Action item:
Please return the lines of the data below, word for word, from the first line through the line containing "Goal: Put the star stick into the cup".

Available data:
============

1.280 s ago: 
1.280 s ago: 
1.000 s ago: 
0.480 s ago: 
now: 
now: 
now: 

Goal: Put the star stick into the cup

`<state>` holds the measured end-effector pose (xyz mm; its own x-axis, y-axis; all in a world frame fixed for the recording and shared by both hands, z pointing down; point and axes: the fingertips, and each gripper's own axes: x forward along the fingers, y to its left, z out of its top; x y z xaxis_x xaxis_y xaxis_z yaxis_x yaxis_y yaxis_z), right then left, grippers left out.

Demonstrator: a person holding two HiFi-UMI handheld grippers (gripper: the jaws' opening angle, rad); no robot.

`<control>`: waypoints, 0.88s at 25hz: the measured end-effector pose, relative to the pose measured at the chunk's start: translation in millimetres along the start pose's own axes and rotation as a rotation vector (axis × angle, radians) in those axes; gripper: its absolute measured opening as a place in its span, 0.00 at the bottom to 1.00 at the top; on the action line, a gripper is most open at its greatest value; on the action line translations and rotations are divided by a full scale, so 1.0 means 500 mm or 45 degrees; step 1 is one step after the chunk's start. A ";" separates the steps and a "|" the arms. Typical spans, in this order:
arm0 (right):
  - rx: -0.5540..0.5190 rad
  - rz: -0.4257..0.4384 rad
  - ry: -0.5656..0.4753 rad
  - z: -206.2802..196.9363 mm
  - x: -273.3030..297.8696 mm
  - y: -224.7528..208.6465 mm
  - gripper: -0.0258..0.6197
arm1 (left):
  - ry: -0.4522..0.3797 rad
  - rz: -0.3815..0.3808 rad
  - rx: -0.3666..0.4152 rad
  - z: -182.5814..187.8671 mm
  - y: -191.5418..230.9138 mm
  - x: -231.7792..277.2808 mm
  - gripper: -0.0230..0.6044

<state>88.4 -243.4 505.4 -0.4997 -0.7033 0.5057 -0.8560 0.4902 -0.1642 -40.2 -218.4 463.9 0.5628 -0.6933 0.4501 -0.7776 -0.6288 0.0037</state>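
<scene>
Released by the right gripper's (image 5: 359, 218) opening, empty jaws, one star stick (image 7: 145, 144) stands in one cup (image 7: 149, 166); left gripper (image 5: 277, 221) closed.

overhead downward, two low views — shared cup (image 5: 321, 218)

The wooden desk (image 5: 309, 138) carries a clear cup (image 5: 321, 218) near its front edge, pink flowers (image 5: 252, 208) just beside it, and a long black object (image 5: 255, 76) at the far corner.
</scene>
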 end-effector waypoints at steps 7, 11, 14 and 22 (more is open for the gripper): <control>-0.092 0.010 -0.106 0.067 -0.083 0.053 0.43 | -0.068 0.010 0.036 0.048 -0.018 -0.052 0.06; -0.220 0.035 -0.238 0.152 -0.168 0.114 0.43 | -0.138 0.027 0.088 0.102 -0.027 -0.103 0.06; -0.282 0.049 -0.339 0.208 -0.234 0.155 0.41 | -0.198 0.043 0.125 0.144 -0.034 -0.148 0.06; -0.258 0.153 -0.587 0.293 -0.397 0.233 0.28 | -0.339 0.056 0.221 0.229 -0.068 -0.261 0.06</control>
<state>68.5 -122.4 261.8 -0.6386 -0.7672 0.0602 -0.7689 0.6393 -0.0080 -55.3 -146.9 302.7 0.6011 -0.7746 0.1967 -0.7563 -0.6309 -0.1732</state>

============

Response to this task:
1.280 s ago: 
1.280 s ago: 
1.000 s ago: 
0.480 s ago: 
now: 
now: 
now: 

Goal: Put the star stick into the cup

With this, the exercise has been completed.